TASK PROMPT: Pictures aside, print all of the data below exactly as written.

INFORMATION SUPPLIED: Begin

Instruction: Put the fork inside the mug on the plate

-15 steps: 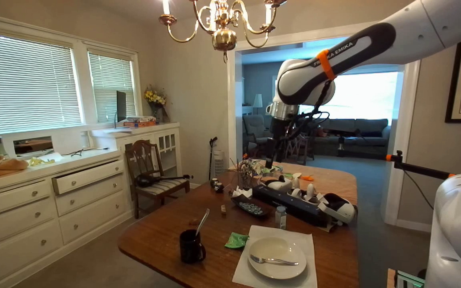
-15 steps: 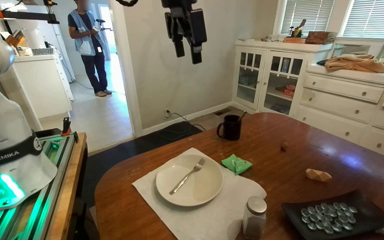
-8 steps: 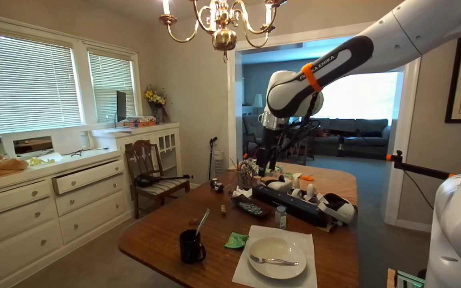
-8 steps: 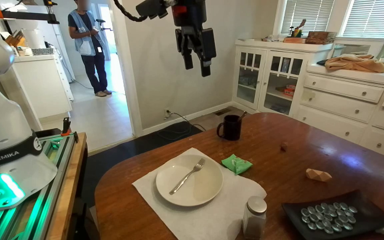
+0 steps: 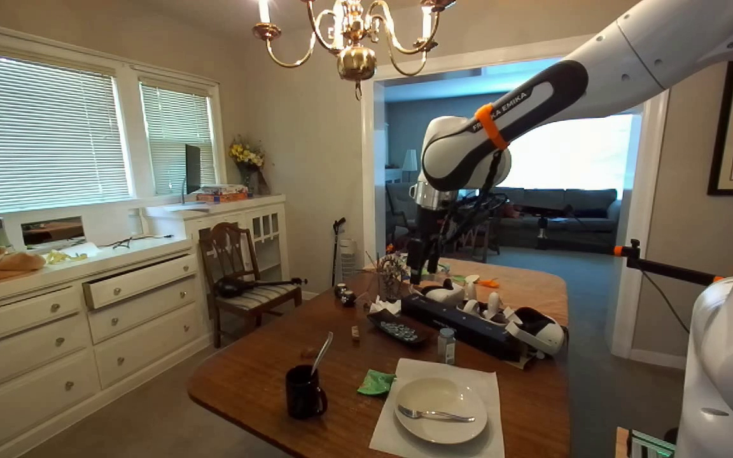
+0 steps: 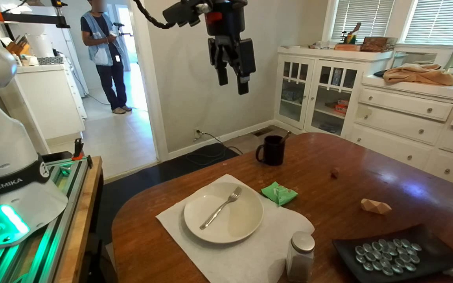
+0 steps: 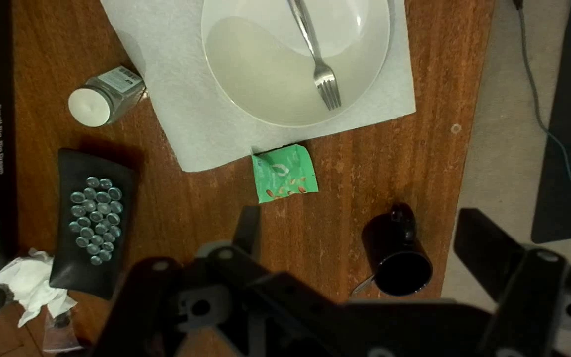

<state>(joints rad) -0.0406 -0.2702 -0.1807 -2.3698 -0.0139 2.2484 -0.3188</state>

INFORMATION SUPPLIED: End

EXPECTED ANSWER:
Instruction: Put the fork inside the mug on the plate

-15 steps: 
-15 steps: 
-8 steps: 
-8 steps: 
+0 steps: 
+0 steps: 
+0 steps: 

<state>(joints rad) -0.0406 -0.2702 -0.1807 -2.3698 -0.0139 2.2484 -0.3188</state>

That is the complete output.